The memory of PNM SSD SoC 430b (e.g., memory 475a, memory 475b, memory 475d, to memory 475N) may be an example of memory channel 320. In some cases, the number of memory units connected to PNM SSD SoC 430b (e.g., memory 475a, memory 475b, memory 475d, to memory 475N) may be less or more than the number of memory units connected to PNM SSD SoC 430a (e.g., memory 455a, memory 455b, memory 455d, to memory 455N). In some examples, the at least one unit of memory of PNM SSD SoC 430a may be at least partially incorporated on PNM SSD SoC 430a. In some cases, the at least one unit of memory of PNM SSD SoC 430b may be at least partially incorporated on PNM SSD SoC 430b. In some examples, the at least one unit of memory of PNM SSD SoC 430a may be NAND flash, DRAM memory, or another type of persistent memory and/or non-persistent memory. In some cases, the at least one unit of memory of PNM SSD SoC 430b may be NAND flash or another type of persistent and/or non-persistent memory.

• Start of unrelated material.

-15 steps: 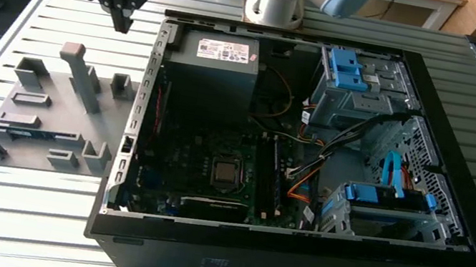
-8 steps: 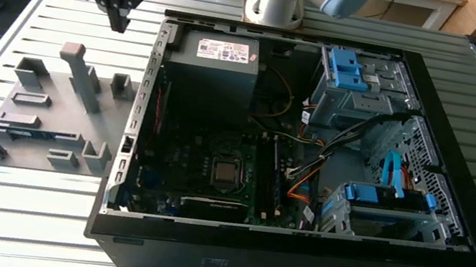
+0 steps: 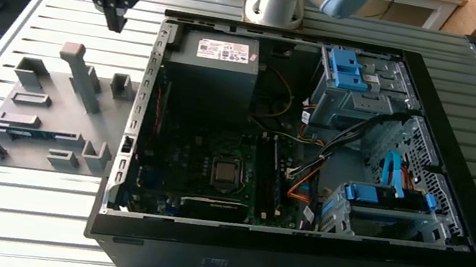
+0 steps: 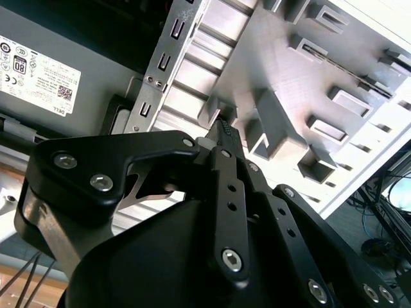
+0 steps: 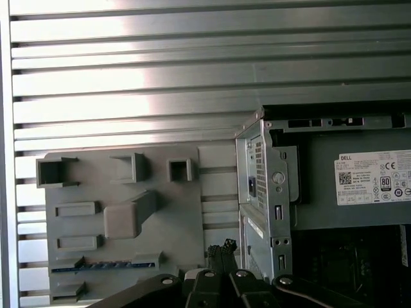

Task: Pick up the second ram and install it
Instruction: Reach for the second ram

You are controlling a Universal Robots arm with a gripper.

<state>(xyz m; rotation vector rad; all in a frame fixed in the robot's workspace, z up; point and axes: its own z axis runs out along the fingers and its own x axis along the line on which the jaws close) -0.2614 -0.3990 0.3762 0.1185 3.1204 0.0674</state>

In one or more examples, system 400 illustrates an example of a QKV processing system for artificial intelligence query processing via processing-near-memory storage. As shown, GPU system 405 may be configured to process weight operations (e.g., weight quantization) associated with a query (e.g., a batch of queries). In some examples, the PNM SSD array of QKV system 410 (e.g., PNM SSD SoC 430a, PNM SSD SoC 430b, etc.) may be configured to process QKV operations (e.g., QKV matrix multiplication) associated with the query (e.g., the batch of queries). Each PNM SSD SoC of QKV system 410 offers both relatively high memory/storage bandwidth and memory/storage capacity. Accordingly, increased memory/storage bandwidth and memory/storage capacity constraints may be met simply by adding one or more additional PNM SSD SoCs to QKV system 410 (e.g., pluggable PNM SSDs, hot-swappable PNM SSDs). Accordingly, QKV system 410 provides a scalable system configured to adapt to increasing query lengths and/or number of concurrent users with relatively low cost.
Based on QKV system 410, multiple PNM SSD dies may be clustered through D2D interconnects. For example, interconnect 450 may enable PNM SSD SoC 430a to connect to PNM SSD SoC 430b via interconnect 460a. Similarly, interconnect 460b may enable PNM SSD SoC 430b to connect to another PNM SSD SoC, providing a cluster of interconnected PNM SSD SoCs for QKV processing. In some cases, the PNM SSD SoCs (e.g., SoC dies) of QKV system 410 may be clustered in a system in package (SiP), enabling a PNM SSD SoC (e.g., PNM SSD SoC 430a) to send and/or receive partial compute results to one or more other PNM SSD SoC (e.g., PNM SSD SoC 430b) without host communication (e.g., bypassing GPU system 405 and/or a host).
Based on QKV system 410, KV matrices (e.g., of one or more queries, a batch of queries, etc.) may be distributed to one or more of the PNM SSD SoCs. For example, a first portion of the KV matrices of one or more queries may be distributed to PNM SSD SoC 430a, a second portion of the KV matrices of the one or more queries may be distributed to PNM SSD SoC 430b, a third portion of the KV matrices of the one or more queries may be distributed to another PNM SSD SoC (e.g., connected to PNM SSD SoC 430b), and so on.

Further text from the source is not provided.